What you have to do
Print the data that follows exactly.

Stored data
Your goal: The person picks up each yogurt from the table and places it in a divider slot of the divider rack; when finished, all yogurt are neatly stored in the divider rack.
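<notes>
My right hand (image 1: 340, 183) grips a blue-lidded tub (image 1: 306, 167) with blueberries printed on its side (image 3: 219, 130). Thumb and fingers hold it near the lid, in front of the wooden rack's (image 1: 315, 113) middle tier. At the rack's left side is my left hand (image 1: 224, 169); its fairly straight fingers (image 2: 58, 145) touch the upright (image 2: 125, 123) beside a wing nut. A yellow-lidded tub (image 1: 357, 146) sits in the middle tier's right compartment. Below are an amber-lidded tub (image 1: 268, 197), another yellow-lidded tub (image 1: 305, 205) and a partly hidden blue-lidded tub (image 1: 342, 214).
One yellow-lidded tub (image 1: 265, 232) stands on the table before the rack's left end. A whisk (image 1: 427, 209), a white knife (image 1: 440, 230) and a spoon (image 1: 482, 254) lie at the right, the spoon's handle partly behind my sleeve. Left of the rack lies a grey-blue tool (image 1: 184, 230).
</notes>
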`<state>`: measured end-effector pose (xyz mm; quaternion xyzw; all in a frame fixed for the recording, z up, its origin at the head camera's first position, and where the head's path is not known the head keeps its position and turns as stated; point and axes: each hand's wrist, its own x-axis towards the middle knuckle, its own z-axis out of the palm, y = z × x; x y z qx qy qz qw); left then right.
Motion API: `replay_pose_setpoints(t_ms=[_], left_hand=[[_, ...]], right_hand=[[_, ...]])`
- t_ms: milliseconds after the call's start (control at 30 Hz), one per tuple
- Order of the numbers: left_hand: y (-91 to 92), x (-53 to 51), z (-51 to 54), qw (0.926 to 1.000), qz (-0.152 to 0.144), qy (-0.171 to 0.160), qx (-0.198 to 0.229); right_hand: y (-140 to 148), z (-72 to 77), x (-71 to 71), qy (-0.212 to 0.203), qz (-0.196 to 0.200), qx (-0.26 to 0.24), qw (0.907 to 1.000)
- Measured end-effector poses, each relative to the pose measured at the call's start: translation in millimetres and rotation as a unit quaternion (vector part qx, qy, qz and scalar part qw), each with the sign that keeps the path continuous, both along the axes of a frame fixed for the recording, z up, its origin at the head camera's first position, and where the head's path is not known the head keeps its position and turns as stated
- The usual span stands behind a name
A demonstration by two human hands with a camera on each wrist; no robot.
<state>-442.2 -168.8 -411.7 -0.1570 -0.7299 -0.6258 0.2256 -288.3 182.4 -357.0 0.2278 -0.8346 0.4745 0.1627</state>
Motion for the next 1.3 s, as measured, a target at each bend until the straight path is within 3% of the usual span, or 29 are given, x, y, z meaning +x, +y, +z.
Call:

Exercise solution
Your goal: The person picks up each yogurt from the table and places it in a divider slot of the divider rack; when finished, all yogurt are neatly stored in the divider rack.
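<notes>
My right hand (image 1: 340, 183) grips a blue-lidded tub (image 1: 306, 167) with blueberries printed on its side (image 3: 219, 130). Thumb and fingers hold it near the lid, in front of the wooden rack's (image 1: 315, 113) middle tier. At the rack's left side is my left hand (image 1: 224, 169); its fairly straight fingers (image 2: 58, 145) touch the upright (image 2: 125, 123) beside a wing nut. A yellow-lidded tub (image 1: 357, 146) sits in the middle tier's right compartment. Below are an amber-lidded tub (image 1: 268, 197), another yellow-lidded tub (image 1: 305, 205) and a partly hidden blue-lidded tub (image 1: 342, 214).
One yellow-lidded tub (image 1: 265, 232) stands on the table before the rack's left end. A whisk (image 1: 427, 209), a white knife (image 1: 440, 230) and a spoon (image 1: 482, 254) lie at the right, the spoon's handle partly behind my sleeve. Left of the rack lies a grey-blue tool (image 1: 184, 230).
</notes>
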`<state>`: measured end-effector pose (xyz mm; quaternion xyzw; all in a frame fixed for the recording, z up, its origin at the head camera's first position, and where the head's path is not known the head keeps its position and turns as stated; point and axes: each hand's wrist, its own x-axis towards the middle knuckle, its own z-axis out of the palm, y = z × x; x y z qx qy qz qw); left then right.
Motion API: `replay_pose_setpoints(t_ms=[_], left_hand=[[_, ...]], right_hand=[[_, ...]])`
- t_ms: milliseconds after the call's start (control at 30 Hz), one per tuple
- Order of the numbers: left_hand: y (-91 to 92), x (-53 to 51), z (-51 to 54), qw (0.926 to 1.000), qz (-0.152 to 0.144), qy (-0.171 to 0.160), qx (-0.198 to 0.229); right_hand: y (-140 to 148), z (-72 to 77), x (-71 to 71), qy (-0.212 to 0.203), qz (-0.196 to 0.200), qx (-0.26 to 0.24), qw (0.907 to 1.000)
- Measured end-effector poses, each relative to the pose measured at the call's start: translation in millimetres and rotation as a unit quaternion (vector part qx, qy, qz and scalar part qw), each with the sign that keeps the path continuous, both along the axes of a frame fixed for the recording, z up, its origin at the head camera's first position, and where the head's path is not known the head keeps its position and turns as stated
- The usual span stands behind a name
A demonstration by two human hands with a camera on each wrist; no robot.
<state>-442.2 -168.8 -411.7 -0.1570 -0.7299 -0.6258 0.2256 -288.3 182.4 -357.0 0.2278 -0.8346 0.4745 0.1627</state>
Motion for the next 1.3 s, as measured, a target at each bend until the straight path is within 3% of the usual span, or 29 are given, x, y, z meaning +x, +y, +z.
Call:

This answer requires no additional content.